For my paintings, I apply acrylic paints and mediums to wood panels using brushes, palette knives, or even my fingers. Oftentimes, I will add other materials such as paper, fabric, gold leaf, sand, or even metal to my paintings to achieve the desired effect.
When I start a painting, I often have a vision in mind of what I intend to produce yet, more often than not, the end product looks vastly different from my original vision. While this process bothered me greatly when I first started painting, I have now surrendered to the phenomenon by just letting the paints and other materials take me where they want to go – I need only remind myself to sit back and enjoy the ride. Sometimes the ride will produce a bold colorful painting, and sometimes it will produce something gritty and textural, and occasionally a combination of the two.

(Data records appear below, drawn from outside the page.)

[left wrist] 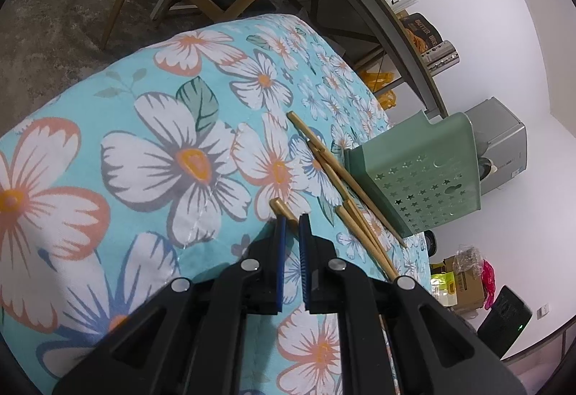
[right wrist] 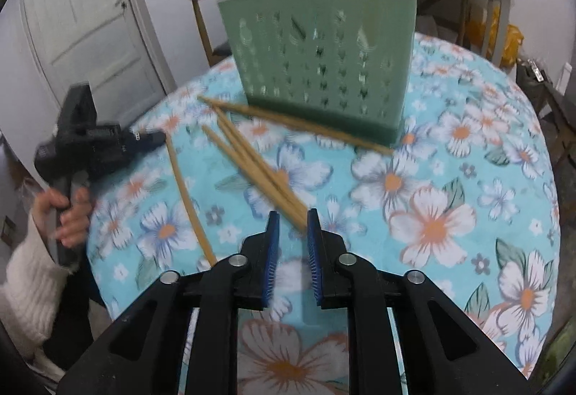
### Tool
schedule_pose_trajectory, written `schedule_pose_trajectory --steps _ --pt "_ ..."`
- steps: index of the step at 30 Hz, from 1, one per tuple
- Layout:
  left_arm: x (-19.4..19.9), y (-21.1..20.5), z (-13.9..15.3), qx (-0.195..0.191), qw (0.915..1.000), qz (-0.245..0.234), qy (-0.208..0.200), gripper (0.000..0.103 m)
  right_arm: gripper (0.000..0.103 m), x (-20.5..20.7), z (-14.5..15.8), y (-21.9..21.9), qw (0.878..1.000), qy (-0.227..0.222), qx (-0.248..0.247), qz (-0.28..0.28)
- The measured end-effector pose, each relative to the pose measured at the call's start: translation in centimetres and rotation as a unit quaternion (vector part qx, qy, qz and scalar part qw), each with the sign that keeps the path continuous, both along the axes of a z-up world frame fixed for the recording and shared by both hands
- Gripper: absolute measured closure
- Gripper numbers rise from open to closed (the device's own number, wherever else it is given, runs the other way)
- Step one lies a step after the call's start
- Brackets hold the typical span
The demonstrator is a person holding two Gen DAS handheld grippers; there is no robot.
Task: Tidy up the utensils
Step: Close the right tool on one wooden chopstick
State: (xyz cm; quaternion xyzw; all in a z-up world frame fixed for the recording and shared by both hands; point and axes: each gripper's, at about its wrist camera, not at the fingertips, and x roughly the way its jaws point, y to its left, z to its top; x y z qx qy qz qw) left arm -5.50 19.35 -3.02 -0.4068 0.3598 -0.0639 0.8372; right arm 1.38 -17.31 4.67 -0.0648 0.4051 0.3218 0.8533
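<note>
Our left gripper [left wrist: 291, 218] pinches one bamboo chopstick [left wrist: 284, 211] near its end; the green utensil caddy [left wrist: 414, 175] stands far right. Right view: our right gripper [right wrist: 292, 224] hangs parted and empty over the loose chopsticks [right wrist: 259, 164]. We judge collecting underway; next, close on one.

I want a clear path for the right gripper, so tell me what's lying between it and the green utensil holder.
In the right wrist view, loose wooden chopsticks lie on the floral cloth between the right gripper and the green utensil holder.
</note>
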Motion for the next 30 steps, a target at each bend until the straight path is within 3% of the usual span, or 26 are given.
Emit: schedule_pose_trajectory --steps 5,9,12,21,24,25,30 --pt "0.0 0.1 0.0 -0.004 1.0 0.0 0.0 0.096 0.078 0.9 -0.3 1.2 0.999 0.015 -0.023 0.026" --pt "0.0 0.1 0.0 -0.005 1.0 0.0 0.0 0.096 0.078 -0.2 -0.5 3.0 0.995 0.0 -0.064 0.076" --pt "0.0 0.1 0.0 -0.005 1.0 -0.001 0.0 0.096 0.078 -0.2 -1.2 4.0 0.991 -0.008 -0.11 0.081" --pt "0.0 -0.1 0.1 -0.002 1.0 -0.003 0.0 0.096 0.072 0.1 -2.1 6.3 0.981 -0.018 -0.173 0.092" --pt "0.1 -0.1 0.0 -0.004 1.0 -0.004 0.0 0.096 0.083 0.1 -2.0 6.9 0.979 -0.016 -0.191 0.07" --pt "0.1 -0.1 0.0 -0.005 1.0 -0.004 0.0 0.096 0.093 0.4 -2.0 6.9 0.978 -0.008 -0.198 0.058" --pt "0.1 0.1 0.0 -0.009 0.9999 -0.005 -0.002 0.096 0.095 0.2 -1.5 6.0 0.987 0.012 -0.16 0.028"
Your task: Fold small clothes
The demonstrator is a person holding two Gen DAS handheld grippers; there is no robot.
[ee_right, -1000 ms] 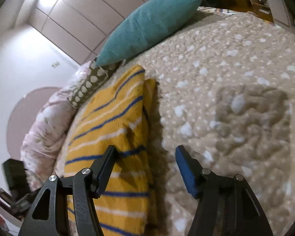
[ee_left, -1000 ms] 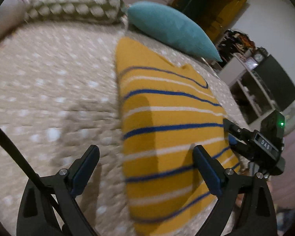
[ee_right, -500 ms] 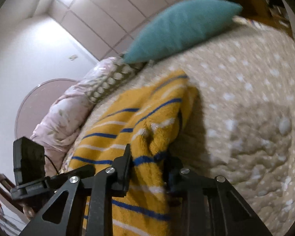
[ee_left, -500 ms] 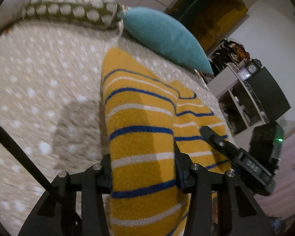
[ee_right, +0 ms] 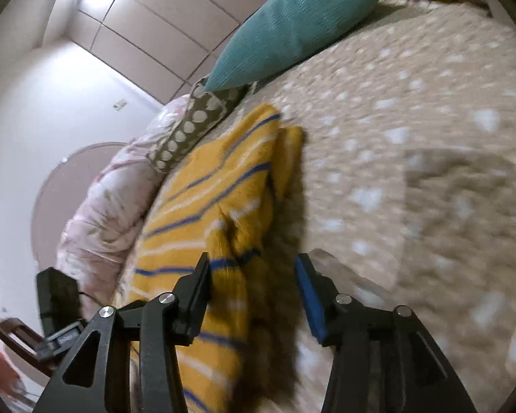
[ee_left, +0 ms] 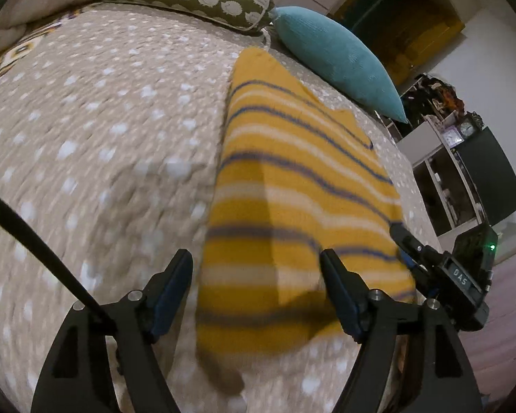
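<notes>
A yellow knit garment with blue and white stripes [ee_left: 292, 186] lies on the beige dotted bedspread [ee_left: 103, 120], its near end doubled over the rest. My left gripper [ee_left: 258, 292] is open just above the garment's near folded end, holding nothing. The garment also shows in the right wrist view [ee_right: 210, 206], bunched along its right edge. My right gripper [ee_right: 253, 289] is open over that right edge, with the cloth loose between the jaws. The right gripper's body shows in the left wrist view [ee_left: 443, 275] at the garment's right side.
A teal pillow [ee_left: 337, 58] and an olive dotted bolster [ee_left: 189, 0] lie at the far end of the bed. A pink floral duvet [ee_right: 99, 213] lies past the garment's left side. Shelves and a dark cabinet [ee_left: 478, 179] stand beyond the bed's right edge.
Both grippers were shut on the garment half a second ago and have opened. The lifted cloth has dropped back onto the bed, folded over itself.
</notes>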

As the artist who has the privilege of applying paints, mediums, and other materials, I create pieces whose purpose is to provoke curiosity and intrigue in the mind of the viewer by causing the viewer to ask questions like “how did he do that”, “what is underneath that layer”, or “did he put the red on before the blue or vice versa”? For me, that is what abstract art is all about. When painting, I am not producing an abstraction of some figurative object or scene; instead, I produce paintings whose composition speaks to the viewer in private hoping only that my painting has indeed sparked the mind of the viewer.

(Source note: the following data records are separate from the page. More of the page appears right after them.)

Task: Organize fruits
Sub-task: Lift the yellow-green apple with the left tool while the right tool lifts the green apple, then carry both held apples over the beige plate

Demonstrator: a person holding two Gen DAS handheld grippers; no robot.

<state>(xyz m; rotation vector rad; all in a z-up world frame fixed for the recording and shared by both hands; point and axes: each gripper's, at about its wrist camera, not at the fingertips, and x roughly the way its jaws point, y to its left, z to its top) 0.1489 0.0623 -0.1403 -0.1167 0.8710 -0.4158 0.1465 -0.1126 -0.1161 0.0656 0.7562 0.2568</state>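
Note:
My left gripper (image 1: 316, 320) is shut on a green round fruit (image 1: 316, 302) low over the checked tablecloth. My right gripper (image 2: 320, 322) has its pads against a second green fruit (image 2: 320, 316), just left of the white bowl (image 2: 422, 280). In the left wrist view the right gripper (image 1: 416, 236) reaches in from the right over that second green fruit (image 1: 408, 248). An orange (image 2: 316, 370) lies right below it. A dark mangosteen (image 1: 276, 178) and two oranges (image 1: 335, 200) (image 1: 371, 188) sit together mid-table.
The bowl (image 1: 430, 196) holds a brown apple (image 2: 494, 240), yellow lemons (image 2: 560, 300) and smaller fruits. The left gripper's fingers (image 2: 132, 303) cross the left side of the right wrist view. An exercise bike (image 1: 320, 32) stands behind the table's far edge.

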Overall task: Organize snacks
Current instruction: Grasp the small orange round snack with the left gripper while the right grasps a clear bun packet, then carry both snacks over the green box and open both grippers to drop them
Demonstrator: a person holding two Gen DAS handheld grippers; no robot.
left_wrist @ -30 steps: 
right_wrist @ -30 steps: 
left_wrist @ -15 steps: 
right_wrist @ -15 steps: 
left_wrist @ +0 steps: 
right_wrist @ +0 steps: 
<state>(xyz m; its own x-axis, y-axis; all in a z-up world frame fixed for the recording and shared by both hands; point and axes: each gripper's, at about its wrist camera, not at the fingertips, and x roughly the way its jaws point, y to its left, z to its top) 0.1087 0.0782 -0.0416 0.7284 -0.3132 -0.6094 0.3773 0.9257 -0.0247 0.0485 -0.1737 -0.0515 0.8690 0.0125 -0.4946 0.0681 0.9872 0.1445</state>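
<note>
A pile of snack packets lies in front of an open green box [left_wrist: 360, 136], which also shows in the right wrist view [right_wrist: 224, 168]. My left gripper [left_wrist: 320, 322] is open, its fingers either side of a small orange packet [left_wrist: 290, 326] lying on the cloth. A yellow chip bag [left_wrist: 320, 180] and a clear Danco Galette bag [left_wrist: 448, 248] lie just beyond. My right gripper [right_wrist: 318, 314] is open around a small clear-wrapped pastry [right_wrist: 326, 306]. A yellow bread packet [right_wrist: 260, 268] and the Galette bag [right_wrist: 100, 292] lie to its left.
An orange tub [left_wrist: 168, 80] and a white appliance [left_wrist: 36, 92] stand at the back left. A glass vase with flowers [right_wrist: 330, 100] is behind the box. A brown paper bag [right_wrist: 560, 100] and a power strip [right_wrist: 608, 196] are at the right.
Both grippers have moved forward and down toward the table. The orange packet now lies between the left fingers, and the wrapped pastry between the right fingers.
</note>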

For my sculptures, I use hot rolled steel – and occasionally aluminum – which I will often pair with some natural material such as beach rocks, driftwood or other natural material. For me, there is something magical about combining a manmade material like steel or aluminum with natural materials like beach stones and driftwood. By combining these different materials, I produce pieces that create a juxtaposition for the viewer’s mind to indulge whether it be between the raw metal that has been shaped into an elegant form or between the metal that has been coupled with a natural material like stone or wood. The composition of my sculptures reflects both minimalist and Asian/Zen design styles and themes.

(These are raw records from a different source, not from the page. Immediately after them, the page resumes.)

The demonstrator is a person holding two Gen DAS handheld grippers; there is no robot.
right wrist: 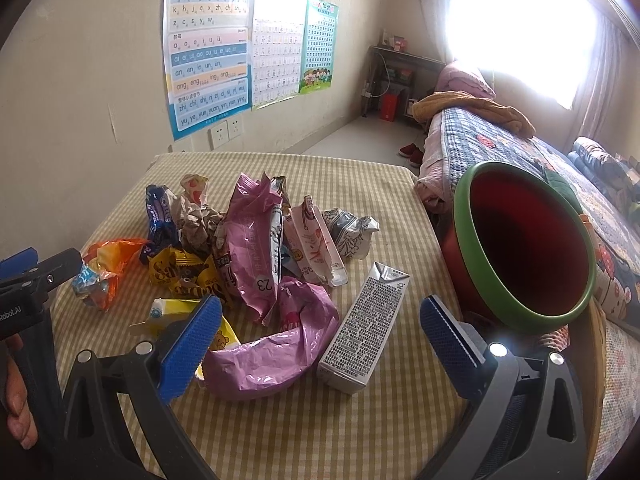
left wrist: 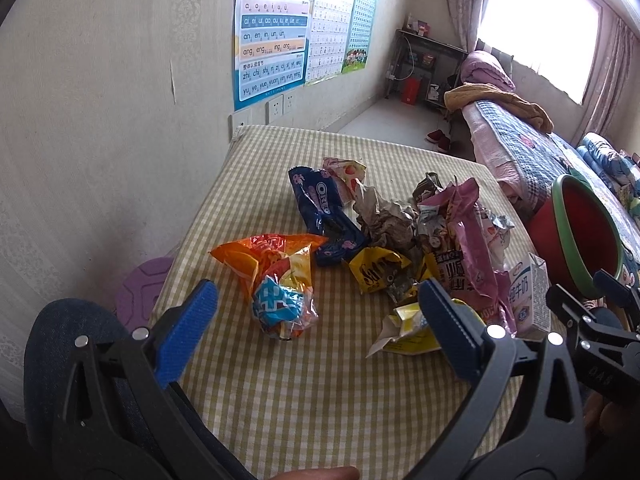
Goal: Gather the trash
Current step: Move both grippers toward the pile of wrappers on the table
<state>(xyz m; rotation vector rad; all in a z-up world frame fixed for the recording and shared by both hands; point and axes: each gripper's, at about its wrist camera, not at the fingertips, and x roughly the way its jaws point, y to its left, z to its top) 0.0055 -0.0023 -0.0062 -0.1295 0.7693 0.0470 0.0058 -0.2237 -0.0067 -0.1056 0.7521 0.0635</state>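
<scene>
Checked cloth on table [right wrist: 360,420] carries the trash pile. My left gripper [left wrist: 316,320]: jaws apart, orange wrapper [left wrist: 276,276] just ahead betw. them. My right gripper [right wrist: 320,332]: jaws apart, milk carton [right wrist: 364,328] betw. them, pink bag [right wrist: 276,344] beside left pad. Red bin [right wrist: 524,248] w/ green rim to right.

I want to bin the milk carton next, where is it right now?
In the right wrist view the milk carton lies flat on the checked tablecloth, between the pink bag and the red bin.
</scene>
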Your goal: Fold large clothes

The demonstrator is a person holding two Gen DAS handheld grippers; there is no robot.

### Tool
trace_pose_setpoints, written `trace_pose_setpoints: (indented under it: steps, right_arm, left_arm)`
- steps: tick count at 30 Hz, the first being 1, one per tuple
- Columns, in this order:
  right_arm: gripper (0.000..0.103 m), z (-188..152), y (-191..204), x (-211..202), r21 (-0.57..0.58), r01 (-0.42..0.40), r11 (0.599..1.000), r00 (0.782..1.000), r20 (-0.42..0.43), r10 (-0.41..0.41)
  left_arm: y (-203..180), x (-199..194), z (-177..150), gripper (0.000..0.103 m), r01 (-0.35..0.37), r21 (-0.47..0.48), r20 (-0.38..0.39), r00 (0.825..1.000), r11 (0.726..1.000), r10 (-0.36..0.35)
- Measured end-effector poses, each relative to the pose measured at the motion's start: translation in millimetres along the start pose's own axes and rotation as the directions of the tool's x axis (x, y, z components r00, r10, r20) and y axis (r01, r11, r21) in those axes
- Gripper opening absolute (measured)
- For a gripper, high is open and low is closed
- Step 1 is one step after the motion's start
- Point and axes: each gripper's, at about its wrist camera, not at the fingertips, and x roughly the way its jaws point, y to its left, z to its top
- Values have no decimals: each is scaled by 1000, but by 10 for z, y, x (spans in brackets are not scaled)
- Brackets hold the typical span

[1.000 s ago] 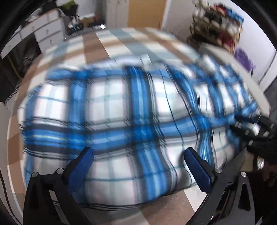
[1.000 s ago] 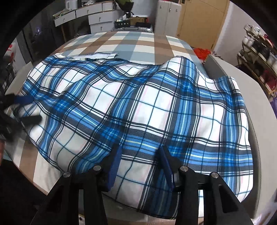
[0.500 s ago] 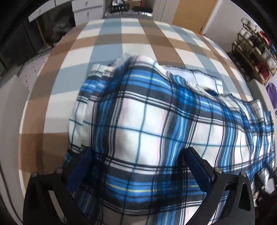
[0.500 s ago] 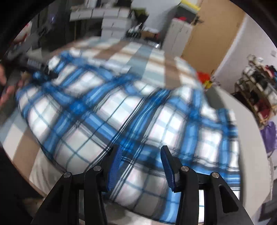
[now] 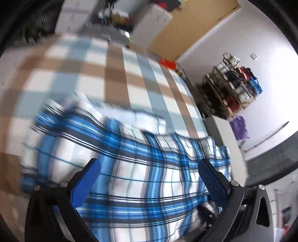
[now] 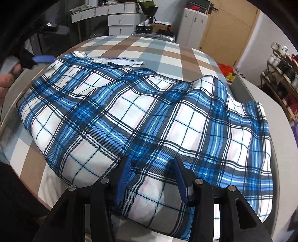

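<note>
Checked cloth in brown, grey-blue and white covers the desk point(image 6: 149, 48) I am working over, and the blue plaid garment point(image 6: 141, 115) lies spread across most of it, rumpled into soft ridges, its near edge hanging toward me at six o'clock. A pale inner strip of the fabric shows along its far edge, toward twelve o'clock.

From the right wrist view, my right gripper point(image 6: 151, 178) sits low at six o'clock with its jaws partly apart; a raised fold of the plaid sits between the blue pads, but I cannot tell whether they press on it. My left gripper point(image 5: 149, 178) hangs over the garment with its jaws spread wide and released, nothing pinched between them; that view is smeared with blur. In the right view the same left gripper shows at about ten o'clock, held in a hand point(image 6: 7, 82) at the garment's far-left corner.

Beyond the desk, at twelve o'clock, stand white drawers point(image 6: 115, 16) with clutter on top, a silver suitcase point(image 6: 154, 35) and a white cabinet point(image 6: 193, 26). A wooden door point(image 6: 231, 31) is at one o'clock, a red bag point(image 6: 226, 69) lies on the floor, and a shoe rack point(image 5: 236, 85) lines the white wall at three o'clock, with a purple cloth point(image 5: 240, 128) near it.
</note>
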Motion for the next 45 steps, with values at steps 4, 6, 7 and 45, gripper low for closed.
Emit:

Gregg Sindici is a largely self-taught abstract painter and metal sculptor. Following a 42-year career in the left-brained world, he decided to enter the right-brained world by pursuing a long-dormant interest in art.
His paintings are inspired by the early abstract expressionist artists who achieved notoriety in New York City in the 1960s, while his sculptures are influenced by both American sculptors as well as several exquisite Spanish metal sculptors.
He resides and maintains a studio in Rancho Santa Fe, California.